I find it funny that Hyundai, a Korean car company, is using "Blue" to identify its most fuel-efficient cars. This move reminds me of the Volkswagen BlueMotion models and the AdBlue name for diesel-exhaust after-treatment fluids, both of which are very German. Identifying products as "blue" makes me think of a marine application, and the label could be confusing for consumers who are looking for products to help save the environment, which are more typically referred to as "green."
I spent an evening with the Elantra Blue and came away reasonably impressed by it. The Elantra itself doesn't feel significantly cheaper than other cars in this class, and it offers a better audio interface than the Honda Civic. I wasn't exactly blown away by the Elantra Blue, but that's not really the point of this car. If you want to own a new car that's inexpensive, safe, and gets good fuel economy the Elantra Blue fits the bill, but if you're looking for something small and exciting, there are a few better options.

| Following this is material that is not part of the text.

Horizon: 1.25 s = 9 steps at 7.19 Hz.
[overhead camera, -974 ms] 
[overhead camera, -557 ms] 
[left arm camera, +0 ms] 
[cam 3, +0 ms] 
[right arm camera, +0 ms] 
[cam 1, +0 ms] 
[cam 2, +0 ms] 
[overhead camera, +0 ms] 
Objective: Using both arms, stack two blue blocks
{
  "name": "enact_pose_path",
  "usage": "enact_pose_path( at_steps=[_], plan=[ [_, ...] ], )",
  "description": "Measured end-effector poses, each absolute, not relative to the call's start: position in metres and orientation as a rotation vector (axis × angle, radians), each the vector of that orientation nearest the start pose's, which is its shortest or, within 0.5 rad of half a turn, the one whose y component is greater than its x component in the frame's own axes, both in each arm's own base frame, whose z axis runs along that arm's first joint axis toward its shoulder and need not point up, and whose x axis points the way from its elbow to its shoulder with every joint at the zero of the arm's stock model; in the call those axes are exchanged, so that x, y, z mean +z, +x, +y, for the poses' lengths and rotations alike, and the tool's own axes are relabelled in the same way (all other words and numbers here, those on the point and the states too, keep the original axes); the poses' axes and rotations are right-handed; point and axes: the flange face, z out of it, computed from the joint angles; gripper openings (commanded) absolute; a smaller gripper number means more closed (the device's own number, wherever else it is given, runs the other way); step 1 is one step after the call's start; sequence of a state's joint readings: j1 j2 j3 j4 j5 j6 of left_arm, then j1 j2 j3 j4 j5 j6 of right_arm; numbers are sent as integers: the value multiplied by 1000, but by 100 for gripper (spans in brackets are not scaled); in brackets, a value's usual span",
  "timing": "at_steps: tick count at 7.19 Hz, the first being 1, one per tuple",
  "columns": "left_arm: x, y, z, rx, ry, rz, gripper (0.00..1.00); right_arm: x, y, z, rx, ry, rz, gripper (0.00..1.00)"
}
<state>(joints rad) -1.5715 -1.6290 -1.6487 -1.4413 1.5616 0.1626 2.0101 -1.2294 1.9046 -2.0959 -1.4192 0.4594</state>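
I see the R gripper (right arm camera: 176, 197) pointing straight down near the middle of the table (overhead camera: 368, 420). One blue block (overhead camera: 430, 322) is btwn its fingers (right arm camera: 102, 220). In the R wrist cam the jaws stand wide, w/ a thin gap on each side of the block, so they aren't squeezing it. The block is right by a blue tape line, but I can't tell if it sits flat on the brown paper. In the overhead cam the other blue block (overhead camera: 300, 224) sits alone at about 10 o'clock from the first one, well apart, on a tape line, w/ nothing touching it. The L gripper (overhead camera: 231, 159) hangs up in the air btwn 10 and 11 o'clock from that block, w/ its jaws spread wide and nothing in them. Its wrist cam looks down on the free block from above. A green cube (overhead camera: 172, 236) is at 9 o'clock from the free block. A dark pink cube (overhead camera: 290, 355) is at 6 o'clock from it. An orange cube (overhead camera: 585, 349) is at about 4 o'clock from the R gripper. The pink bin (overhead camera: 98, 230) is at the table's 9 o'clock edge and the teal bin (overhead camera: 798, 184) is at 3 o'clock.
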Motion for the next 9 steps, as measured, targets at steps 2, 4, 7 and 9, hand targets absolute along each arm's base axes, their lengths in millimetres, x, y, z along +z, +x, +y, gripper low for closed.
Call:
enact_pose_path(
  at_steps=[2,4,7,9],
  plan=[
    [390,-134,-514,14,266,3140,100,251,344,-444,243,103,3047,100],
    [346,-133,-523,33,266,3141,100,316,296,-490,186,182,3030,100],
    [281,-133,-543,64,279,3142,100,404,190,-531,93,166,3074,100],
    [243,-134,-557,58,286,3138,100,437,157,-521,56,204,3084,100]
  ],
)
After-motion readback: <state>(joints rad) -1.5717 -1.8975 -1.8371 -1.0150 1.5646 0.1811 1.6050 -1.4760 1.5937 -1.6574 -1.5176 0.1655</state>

At highway speeds there wasn't too much engine, tire, or wind noise, so I was able to use the $325 Bluetooth system, which has no integration with the vehicle's stereo. If you're looking for a fully integrated Bluetooth system, the Ford Focus is probably the best bet in this class, but it isn't available on the base model and is part of a more expensive option package. The Hyundai Bluetooth system might not be as capable as Ford's system, but it's still a useful solution for people who live in states that mandate hands-free cell-phone use in cars.